Tuesday, February 11, 2014

Treasury had an agenda against common shareholders

Proof that Treasury had an agenda against common shareholders of the GSEs. 

Credit for this goes to bryndon.fisher over at the google boards. This excerpt comes from the latest court case: Continental Western Insurance Co. vs. FHFA, Watt, US Treasury: 


80. Statements by both FHFA and Treasury provide further confirmation that the Net Worth Sweep violates FHFA’s statutory restrictions as conservator. Treasury, for example, said the Net Worth Sweep would “expedite the wind down of Fannie Mae and Freddie Mac,” and it emphasized that the “quarterly sweep of every dollar of profit that each firm earns going forward” would make “sure that every dollar of earnings that Fannie Mae and Freddie Mac generate will be used to benefit taxpayers.” Press Release, U.S. Dep’t of the Treasury, Treasury Department Announces Further Steps to Expedite Wind Down of Fannie Mae and Freddie Mac (Aug. 17, 2012). Indeed, Treasury emphasized that the Net Worth Sweep would ensure that the Companies “will be wound down and will not be allowed to retain profits, rebuild capital, and return to the market in their prior form.” Id. As early as December 2010, internal Treasury documents acknowledged the “Administration’s commitment to ensure existing common equity holders will not have access to any positive earnings from the [Companies] in the future.” Action Memorandum for Secretary Geithner (Dec. 20, 2010). The Net Worth Sweep thus implemented this internal Administration decision. 

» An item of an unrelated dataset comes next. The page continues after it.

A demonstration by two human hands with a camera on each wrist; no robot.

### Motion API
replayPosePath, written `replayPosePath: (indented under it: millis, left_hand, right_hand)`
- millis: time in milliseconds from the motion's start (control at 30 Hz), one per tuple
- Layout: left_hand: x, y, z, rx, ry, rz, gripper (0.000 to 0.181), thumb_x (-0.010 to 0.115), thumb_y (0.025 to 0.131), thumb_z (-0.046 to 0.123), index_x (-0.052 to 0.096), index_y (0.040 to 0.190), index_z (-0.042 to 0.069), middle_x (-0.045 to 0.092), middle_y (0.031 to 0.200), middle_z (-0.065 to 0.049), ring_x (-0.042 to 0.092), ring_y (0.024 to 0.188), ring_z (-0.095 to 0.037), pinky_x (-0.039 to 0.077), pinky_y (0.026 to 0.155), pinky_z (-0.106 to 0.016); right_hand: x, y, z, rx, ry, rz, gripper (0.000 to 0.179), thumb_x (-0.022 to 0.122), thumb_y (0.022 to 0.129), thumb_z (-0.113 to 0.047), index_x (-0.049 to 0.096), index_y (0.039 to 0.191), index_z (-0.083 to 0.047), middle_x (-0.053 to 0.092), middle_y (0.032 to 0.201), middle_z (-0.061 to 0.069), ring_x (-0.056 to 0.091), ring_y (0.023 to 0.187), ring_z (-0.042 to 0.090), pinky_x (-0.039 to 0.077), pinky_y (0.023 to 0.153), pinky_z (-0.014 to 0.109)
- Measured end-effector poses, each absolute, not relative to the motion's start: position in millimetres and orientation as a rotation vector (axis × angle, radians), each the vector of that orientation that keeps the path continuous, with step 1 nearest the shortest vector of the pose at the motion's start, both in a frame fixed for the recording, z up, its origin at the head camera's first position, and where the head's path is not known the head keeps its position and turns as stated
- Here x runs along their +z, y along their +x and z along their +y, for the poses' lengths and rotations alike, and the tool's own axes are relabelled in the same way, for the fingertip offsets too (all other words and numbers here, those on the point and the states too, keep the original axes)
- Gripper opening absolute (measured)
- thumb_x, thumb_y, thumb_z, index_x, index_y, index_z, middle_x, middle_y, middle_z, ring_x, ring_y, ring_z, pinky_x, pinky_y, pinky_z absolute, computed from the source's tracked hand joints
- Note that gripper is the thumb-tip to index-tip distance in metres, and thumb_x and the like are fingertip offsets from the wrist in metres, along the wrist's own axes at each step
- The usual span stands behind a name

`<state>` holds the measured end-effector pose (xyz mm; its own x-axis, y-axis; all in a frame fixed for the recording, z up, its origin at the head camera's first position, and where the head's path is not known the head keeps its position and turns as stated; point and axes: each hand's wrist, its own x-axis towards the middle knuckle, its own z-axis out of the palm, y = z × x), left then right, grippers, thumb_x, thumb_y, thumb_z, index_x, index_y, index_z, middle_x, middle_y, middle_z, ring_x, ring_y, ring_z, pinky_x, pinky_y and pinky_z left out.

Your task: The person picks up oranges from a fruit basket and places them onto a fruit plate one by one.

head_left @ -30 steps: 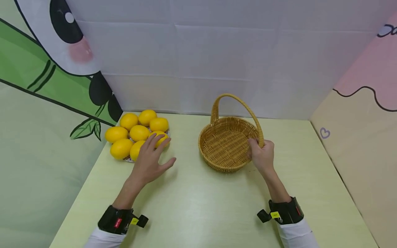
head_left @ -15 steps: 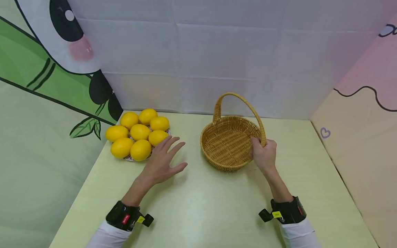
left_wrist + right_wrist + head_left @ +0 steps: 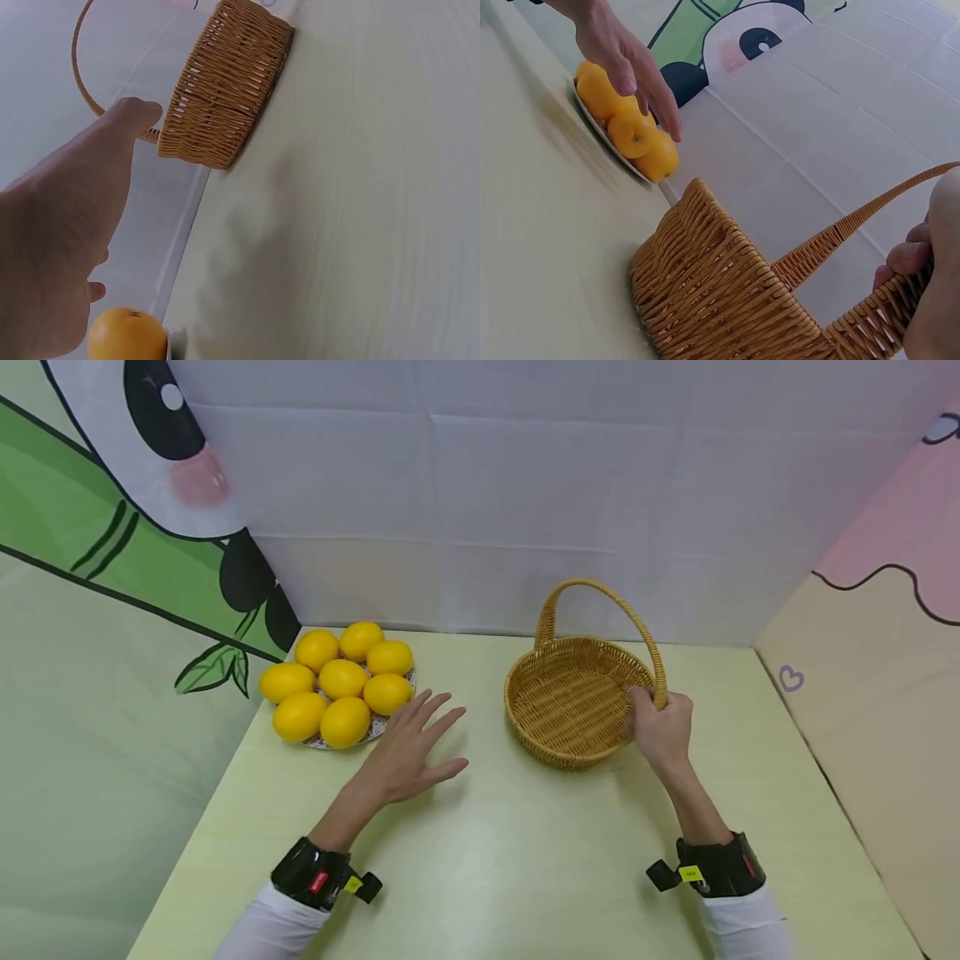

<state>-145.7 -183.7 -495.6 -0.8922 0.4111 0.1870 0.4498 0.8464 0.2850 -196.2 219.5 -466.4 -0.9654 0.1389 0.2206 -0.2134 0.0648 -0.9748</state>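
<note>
My right hand (image 3: 663,731) grips the handle of a round wicker basket (image 3: 577,702) near its right base, with fingers curled round it in the right wrist view. The inside of the basket shows only bare weave. My left hand (image 3: 405,756) hovers over the table with its fingers spread, holding nothing, just right of a patterned plate (image 3: 378,727). Several yellow lemon-like fruits (image 3: 343,679) sit on that plate. In the left wrist view one fruit (image 3: 127,335) shows below the left hand, and the basket (image 3: 225,82) stands apart from the thumb.
The pale table (image 3: 480,877) meets a whitish cloth wall (image 3: 480,527) right behind the plate and basket. Cartoon-printed panels (image 3: 862,710) close in the sides. Black camera bands (image 3: 720,866) sit on both wrists.
My left hand has drawn away from the fruits to the right, uncovering those at the front of the plate. The basket, in my right hand, has shifted slightly right.
</note>
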Motion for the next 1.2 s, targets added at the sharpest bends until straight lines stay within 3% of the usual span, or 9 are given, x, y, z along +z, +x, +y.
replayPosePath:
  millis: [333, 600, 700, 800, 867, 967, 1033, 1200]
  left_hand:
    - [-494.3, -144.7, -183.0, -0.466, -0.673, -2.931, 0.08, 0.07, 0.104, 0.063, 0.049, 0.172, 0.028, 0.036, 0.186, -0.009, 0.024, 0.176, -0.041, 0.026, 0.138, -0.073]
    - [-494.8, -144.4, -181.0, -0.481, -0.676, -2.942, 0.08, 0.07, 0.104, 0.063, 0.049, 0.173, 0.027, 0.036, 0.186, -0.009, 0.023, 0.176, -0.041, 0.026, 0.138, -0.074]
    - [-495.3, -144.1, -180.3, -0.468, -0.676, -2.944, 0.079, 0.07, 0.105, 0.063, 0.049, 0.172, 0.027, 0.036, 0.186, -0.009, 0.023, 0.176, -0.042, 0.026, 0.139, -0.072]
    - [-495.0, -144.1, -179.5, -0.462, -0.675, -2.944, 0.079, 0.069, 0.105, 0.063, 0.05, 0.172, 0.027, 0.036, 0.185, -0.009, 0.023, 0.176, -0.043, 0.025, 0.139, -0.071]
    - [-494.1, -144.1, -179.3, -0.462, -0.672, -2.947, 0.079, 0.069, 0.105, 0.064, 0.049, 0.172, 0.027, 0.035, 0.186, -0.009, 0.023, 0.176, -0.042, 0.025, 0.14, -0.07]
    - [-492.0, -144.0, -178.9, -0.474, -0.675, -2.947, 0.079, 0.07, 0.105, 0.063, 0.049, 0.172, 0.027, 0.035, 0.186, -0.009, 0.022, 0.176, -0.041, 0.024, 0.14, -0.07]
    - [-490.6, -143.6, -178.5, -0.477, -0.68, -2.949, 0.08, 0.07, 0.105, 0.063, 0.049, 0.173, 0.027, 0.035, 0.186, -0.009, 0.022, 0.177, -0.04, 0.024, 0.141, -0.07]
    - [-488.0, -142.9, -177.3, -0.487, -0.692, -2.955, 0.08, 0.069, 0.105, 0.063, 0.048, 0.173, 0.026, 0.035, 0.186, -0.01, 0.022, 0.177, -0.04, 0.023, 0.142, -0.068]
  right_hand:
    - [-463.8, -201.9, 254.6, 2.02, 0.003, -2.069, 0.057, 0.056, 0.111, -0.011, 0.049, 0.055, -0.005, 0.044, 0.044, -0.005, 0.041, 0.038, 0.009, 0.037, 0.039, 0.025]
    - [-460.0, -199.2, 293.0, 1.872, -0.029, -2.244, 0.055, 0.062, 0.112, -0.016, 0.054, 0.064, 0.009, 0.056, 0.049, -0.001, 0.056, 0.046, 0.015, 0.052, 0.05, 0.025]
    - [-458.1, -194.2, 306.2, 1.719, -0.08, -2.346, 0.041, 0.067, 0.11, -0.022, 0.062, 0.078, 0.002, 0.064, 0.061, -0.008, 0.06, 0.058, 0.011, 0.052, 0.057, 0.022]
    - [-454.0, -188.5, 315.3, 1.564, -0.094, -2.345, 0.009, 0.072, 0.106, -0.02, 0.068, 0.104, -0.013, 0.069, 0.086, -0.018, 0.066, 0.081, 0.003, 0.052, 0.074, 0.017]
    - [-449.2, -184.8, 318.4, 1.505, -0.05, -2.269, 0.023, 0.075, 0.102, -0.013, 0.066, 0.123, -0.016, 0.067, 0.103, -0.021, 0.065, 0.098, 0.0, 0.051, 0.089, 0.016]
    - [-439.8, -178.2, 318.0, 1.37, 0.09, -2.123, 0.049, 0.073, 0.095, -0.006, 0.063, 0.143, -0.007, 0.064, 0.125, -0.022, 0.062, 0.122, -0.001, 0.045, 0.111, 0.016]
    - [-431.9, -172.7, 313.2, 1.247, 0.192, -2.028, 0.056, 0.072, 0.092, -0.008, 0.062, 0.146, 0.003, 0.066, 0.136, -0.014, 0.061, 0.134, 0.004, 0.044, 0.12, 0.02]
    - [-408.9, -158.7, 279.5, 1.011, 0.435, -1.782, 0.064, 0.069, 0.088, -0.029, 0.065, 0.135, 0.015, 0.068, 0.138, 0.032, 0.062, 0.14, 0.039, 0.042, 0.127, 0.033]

The cited source is a discovery document obtained by the Plaintiff's legal team from the Treasury. It provides direct evidence that 2 years prior to the 3rd PSPA amendment, an internal memo sent by Timothy Geithner (Sec. of Treasury at the time) mandated that common shareholders would see no benefit from any profits generated by the GSEs. This is highly ethically and legally inappropriate and goes against the very essence of free-market trading.

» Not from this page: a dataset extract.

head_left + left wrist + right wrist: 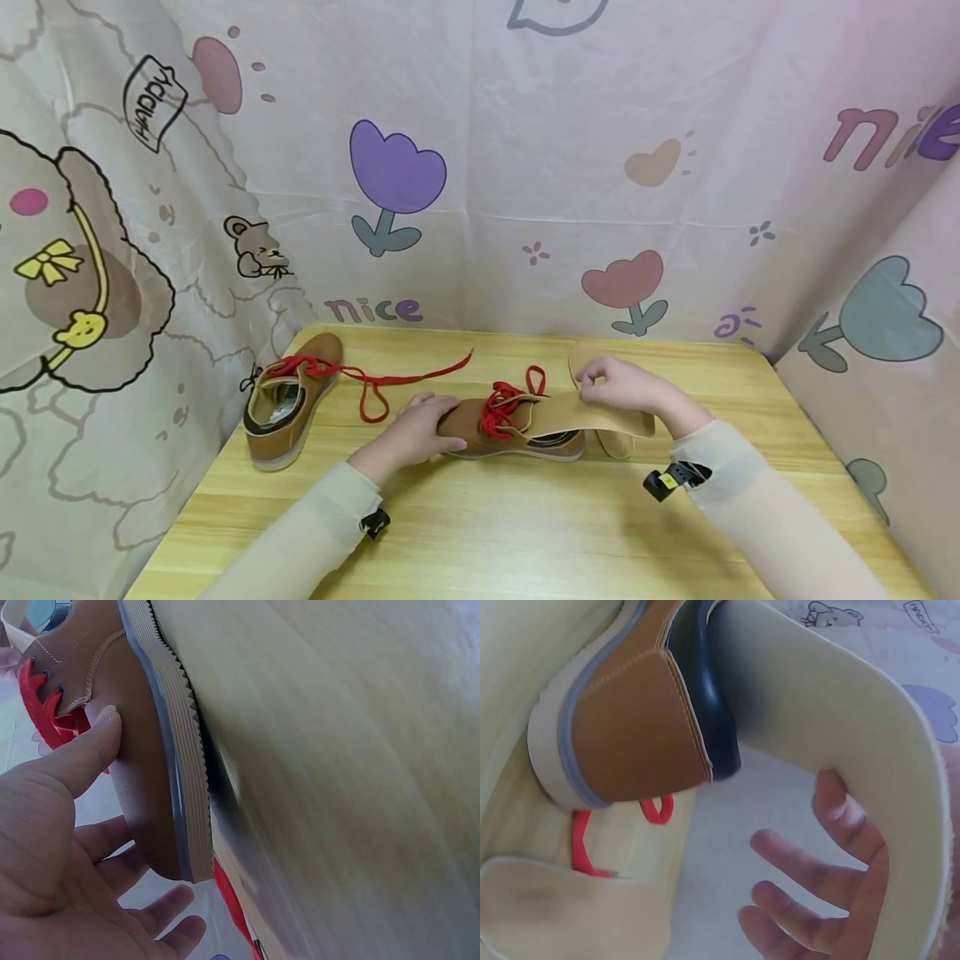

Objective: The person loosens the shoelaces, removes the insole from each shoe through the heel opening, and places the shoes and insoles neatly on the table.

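A brown lace-up shoe (465, 417) with red laces (498, 410) lies on the table, toe to the left. My left hand (416, 429) grips its toe, the thumb on the near side and fingers on the far side, as the left wrist view shows. A tan insole (577, 414) reaches into the shoe's opening, its outer part raised and bent in the right wrist view (832, 697). At its far edge my right hand (622, 385) pinches it. The insole's front end is hidden inside the shoe.
A second insole (617, 444) lies on the table beneath the held one. The matching shoe (273, 437) stands at the left, its long red lace (405, 380) trailing across the wooden table (525, 533). A printed curtain (510, 167) hangs behind the table.
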Demonstrator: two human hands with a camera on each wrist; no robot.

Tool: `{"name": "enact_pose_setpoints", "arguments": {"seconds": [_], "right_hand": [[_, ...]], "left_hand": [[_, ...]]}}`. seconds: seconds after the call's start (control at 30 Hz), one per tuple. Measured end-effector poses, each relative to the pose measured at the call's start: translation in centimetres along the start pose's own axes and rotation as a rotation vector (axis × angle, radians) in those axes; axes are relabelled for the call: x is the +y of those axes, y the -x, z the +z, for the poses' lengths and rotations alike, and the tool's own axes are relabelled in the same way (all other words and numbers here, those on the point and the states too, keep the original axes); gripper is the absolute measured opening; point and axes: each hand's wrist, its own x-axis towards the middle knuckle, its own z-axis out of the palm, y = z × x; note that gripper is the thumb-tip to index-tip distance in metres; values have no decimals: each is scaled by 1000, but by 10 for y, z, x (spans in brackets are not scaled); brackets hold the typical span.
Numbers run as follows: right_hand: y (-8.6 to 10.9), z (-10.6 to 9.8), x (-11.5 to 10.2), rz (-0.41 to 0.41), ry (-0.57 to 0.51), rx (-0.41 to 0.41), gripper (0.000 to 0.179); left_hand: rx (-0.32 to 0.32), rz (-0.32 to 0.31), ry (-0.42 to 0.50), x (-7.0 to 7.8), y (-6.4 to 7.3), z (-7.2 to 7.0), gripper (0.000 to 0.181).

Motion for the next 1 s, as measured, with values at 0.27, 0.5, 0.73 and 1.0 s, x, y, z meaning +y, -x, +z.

It would also prove that the FHFA was taking direction from another federal agency, which is a conflict of interest and, appropriately so, in stark contravention to HERA.

12 U.S. Code § 4617 - Authority over critically undercapitalized regulated entities

(a)(7) Appointment of the [FHFA] as conservator or receiver
[FHFA] not subject to any other Federal agency
When acting as conservator or receiver, the [FHFA] shall not be subject to the direction or supervision of any other agency of the United States or any State in the exercise of the rights, powers, and privileges of the [FHFA].

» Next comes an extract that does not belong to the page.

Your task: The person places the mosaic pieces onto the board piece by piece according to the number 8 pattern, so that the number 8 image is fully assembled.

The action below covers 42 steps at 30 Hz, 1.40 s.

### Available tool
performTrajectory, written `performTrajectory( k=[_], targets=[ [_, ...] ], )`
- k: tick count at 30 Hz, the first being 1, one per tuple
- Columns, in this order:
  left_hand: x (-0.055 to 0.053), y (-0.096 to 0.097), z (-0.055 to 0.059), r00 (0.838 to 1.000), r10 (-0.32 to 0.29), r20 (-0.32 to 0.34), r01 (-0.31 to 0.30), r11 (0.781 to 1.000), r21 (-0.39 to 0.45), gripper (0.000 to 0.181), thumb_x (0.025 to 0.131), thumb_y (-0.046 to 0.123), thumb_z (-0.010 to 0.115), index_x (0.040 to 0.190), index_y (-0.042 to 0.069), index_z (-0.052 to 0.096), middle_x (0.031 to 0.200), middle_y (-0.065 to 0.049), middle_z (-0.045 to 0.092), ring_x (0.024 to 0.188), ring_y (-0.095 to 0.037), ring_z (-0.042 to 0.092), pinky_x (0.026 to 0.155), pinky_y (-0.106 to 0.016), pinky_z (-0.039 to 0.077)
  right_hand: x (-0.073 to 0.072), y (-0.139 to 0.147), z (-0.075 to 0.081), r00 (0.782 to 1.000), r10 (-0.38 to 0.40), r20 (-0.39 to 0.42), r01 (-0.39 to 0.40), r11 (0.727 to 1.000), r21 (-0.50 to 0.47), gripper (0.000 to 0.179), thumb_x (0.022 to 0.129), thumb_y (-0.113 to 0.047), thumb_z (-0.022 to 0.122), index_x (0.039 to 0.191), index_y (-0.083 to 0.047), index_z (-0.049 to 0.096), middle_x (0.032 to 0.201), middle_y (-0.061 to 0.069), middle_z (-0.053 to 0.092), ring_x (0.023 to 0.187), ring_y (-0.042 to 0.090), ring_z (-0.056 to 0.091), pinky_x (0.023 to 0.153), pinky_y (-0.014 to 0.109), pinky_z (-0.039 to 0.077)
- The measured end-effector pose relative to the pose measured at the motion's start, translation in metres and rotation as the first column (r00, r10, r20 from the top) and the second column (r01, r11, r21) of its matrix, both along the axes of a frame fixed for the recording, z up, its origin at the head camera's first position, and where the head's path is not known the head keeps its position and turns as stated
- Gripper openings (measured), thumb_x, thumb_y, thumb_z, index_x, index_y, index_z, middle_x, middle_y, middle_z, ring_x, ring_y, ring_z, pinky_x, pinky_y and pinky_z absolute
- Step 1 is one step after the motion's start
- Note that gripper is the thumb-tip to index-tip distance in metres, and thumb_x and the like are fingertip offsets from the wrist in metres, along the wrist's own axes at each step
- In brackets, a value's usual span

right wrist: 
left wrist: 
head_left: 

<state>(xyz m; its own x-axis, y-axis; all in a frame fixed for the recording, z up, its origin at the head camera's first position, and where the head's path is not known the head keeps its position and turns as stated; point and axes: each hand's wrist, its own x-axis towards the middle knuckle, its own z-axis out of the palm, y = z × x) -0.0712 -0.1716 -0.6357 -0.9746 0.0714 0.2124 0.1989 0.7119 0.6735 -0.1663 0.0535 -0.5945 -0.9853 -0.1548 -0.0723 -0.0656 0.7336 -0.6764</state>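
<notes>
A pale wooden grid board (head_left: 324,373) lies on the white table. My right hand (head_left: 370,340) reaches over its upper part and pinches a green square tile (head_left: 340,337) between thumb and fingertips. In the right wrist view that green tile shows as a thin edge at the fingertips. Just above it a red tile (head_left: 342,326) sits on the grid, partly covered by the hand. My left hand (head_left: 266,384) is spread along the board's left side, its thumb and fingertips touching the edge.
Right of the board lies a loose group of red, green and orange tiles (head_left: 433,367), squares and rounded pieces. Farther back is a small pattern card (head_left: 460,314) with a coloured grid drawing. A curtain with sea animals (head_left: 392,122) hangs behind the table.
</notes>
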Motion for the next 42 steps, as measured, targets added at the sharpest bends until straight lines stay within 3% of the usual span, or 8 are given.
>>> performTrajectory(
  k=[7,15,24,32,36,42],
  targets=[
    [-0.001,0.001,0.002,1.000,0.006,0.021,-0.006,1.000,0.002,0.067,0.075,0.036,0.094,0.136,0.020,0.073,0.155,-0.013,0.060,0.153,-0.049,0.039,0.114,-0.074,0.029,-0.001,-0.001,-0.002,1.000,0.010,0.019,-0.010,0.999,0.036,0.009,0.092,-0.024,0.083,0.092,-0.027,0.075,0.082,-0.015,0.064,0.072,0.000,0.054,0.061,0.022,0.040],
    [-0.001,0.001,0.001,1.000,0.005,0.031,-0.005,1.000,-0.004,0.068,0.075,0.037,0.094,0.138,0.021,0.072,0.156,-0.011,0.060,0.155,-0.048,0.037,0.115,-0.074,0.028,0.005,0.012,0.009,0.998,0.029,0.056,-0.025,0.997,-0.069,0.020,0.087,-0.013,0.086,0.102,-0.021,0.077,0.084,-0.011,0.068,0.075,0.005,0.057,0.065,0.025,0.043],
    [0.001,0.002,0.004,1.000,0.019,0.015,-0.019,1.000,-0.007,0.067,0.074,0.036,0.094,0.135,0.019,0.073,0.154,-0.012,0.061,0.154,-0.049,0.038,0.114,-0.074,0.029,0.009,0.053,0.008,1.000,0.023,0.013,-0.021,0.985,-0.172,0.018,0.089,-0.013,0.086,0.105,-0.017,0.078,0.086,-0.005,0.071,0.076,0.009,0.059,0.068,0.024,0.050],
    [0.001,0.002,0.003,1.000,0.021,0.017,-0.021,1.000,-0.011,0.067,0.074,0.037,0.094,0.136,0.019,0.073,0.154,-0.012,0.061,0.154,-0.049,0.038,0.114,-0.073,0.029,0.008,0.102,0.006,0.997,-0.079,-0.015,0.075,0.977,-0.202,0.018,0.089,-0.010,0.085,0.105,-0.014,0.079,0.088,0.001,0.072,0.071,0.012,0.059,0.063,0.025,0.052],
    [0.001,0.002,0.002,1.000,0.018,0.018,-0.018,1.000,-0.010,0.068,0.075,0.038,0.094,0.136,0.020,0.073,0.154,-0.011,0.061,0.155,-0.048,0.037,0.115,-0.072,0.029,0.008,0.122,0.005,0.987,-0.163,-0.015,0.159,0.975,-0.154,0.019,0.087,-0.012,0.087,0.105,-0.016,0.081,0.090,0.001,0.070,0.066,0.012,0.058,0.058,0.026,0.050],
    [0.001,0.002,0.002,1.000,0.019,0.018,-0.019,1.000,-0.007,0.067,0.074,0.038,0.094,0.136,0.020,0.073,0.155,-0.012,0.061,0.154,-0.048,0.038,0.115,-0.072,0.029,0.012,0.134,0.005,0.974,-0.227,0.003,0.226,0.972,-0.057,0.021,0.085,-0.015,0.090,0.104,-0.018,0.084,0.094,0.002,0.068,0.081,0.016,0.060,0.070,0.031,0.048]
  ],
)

This is Treasury's "self-dealing" issue that was raised by Richard A. Epstein.

To David,
Treasury was acting on their own behalf and not shareholder's

Treasury does not have that fiduciary duty. FHFA as the conservator has. Treasury's interest is as a shareholder. The problem is that Treasury's was self-dealing, taking advantage of their position forcing everyone's hand to only benefit itself and not acting in good faith.